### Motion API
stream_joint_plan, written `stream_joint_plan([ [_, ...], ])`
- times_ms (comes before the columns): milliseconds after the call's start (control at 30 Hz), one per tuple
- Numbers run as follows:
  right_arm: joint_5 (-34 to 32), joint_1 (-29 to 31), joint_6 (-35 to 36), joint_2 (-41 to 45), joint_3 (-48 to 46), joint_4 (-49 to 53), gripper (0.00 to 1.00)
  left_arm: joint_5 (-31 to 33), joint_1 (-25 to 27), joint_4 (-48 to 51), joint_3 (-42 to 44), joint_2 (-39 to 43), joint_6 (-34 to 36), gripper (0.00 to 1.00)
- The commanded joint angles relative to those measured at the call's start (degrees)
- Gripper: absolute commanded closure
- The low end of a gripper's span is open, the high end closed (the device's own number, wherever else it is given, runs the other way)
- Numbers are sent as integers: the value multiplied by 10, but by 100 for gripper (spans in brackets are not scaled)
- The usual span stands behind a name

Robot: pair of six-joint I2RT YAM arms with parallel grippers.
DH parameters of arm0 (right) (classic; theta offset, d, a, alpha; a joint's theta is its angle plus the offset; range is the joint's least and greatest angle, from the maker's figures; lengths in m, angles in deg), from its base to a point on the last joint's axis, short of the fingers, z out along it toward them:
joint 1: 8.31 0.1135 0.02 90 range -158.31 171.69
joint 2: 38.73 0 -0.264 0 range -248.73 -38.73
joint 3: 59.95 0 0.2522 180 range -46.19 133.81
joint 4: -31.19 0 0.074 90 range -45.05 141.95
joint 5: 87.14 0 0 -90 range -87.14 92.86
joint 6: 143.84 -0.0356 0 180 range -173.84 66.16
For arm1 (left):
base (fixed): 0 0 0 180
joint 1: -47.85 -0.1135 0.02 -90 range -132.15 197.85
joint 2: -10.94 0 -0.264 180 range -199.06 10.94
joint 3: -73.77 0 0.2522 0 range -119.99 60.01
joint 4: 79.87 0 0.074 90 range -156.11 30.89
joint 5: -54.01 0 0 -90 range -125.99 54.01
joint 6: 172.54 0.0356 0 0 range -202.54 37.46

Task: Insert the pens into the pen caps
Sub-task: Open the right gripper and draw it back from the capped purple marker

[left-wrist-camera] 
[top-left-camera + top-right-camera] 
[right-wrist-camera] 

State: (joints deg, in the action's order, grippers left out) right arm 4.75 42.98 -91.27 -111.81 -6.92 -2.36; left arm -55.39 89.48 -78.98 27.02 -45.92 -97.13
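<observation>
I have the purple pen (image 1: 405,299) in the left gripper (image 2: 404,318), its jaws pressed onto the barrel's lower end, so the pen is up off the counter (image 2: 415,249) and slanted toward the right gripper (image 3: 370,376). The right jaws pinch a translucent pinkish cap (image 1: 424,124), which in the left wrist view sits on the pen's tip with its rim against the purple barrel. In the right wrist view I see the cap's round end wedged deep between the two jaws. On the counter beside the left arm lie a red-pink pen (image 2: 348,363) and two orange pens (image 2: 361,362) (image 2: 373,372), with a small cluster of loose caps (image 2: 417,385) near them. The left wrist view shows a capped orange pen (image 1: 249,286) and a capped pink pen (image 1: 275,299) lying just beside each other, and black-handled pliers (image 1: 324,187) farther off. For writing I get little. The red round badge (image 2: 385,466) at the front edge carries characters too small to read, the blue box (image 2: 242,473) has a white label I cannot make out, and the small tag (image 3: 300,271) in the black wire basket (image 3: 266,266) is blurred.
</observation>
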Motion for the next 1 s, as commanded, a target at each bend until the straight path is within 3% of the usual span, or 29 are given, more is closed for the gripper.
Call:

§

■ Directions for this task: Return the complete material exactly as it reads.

■ Solution:
### Motion API
stream_joint_plan, written `stream_joint_plan([ [_, ...], ])`
- times_ms (comes before the columns): milliseconds after the call's start (control at 30 Hz), one per tuple
- Numbers run as follows:
  right_arm: joint_5 (-34 to 32), joint_1 (-29 to 31), joint_6 (-35 to 36), joint_2 (-41 to 45), joint_3 (-48 to 46), joint_4 (-49 to 53), gripper (0.00 to 1.00)
  left_arm: joint_5 (-31 to 33), joint_1 (-25 to 27), joint_4 (-48 to 51), joint_3 (-42 to 44), joint_2 (-39 to 43), joint_6 (-34 to 36), gripper (0.00 to 1.00)
- The commanded joint angles relative to those measured at the call's start (degrees)
- Gripper: absolute commanded closure
- The low end of a gripper's span is open, the high end closed (the device's own number, wherever else it is given, runs the other way)
- Numbers are sent as integers: the value multiplied by 10, but by 100 for gripper (spans in brackets are not scaled)
- The usual span stands behind a name

Robot: pair of six-joint I2RT YAM arms with parallel grippers.
DH parameters of arm0 (right) (classic; theta offset, d, a, alpha; a joint's theta is its angle plus the offset; range is the joint's least and greatest angle, from the maker's figures; lengths in m, angles in deg), from its base to a point on the last joint's axis, short of the fingers, z out along it toward them:
joint 1: 8.31 0.1135 0.02 90 range -158.31 171.69
joint 2: 38.73 0 -0.264 0 range -248.73 -38.73
joint 3: 59.95 0 0.2522 180 range -46.19 133.81
joint 4: -31.19 0 0.074 90 range -45.05 141.95
joint 5: 87.14 0 0 -90 range -87.14 92.86
joint 6: 143.84 -0.0356 0 180 range -173.84 66.16
For arm1 (left):
base (fixed): 0 0 0 180
joint 1: -47.85 -0.1135 0.02 -90 range -132.15 197.85
joint 2: -10.94 0 -0.264 180 range -199.06 10.94
joint 3: -73.77 0 0.2522 0 range -119.99 60.01
joint 4: 79.87 0 0.074 90 range -156.11 30.89
joint 5: -54.01 0 0 -90 range -125.99 54.01
joint 6: 172.54 0.0356 0 0 range -202.54 37.46

Task: Insert the pens into the pen caps
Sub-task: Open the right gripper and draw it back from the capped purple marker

[left-wrist-camera] 
[top-left-camera + top-right-camera] 
[right-wrist-camera] 

State: (joints deg, in the action's order, grippers left out) right arm 4.75 42.98 -91.27 -111.81 -6.92 -2.36; left arm -55.39 89.48 -78.98 27.02 -45.92 -97.13
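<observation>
I have the purple pen (image 1: 405,299) in the left gripper (image 2: 404,318), its jaws pressed onto the barrel's lower end, so the pen is up off the counter (image 2: 415,249) and slanted toward the right gripper (image 3: 370,376). The right jaws pinch a translucent pinkish cap (image 1: 424,124), which in the left wrist view sits on the pen's tip with its rim against the purple barrel. In the right wrist view I see the cap's round end wedged deep between the two jaws. On the counter beside the left arm lie a red-pink pen (image 2: 348,363) and two orange pens (image 2: 361,362) (image 2: 373,372), with a small cluster of loose caps (image 2: 417,385) near them. The left wrist view shows a capped orange pen (image 1: 249,286) and a capped pink pen (image 1: 275,299) lying just beside each other, and black-handled pliers (image 1: 324,187) farther off. For writing I get little. The red round badge (image 2: 385,466) at the front edge carries characters too small to read, the blue box (image 2: 242,473) has a white label I cannot make out, and the small tag (image 3: 300,271) in the black wire basket (image 3: 266,266) is blurred.
</observation>
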Motion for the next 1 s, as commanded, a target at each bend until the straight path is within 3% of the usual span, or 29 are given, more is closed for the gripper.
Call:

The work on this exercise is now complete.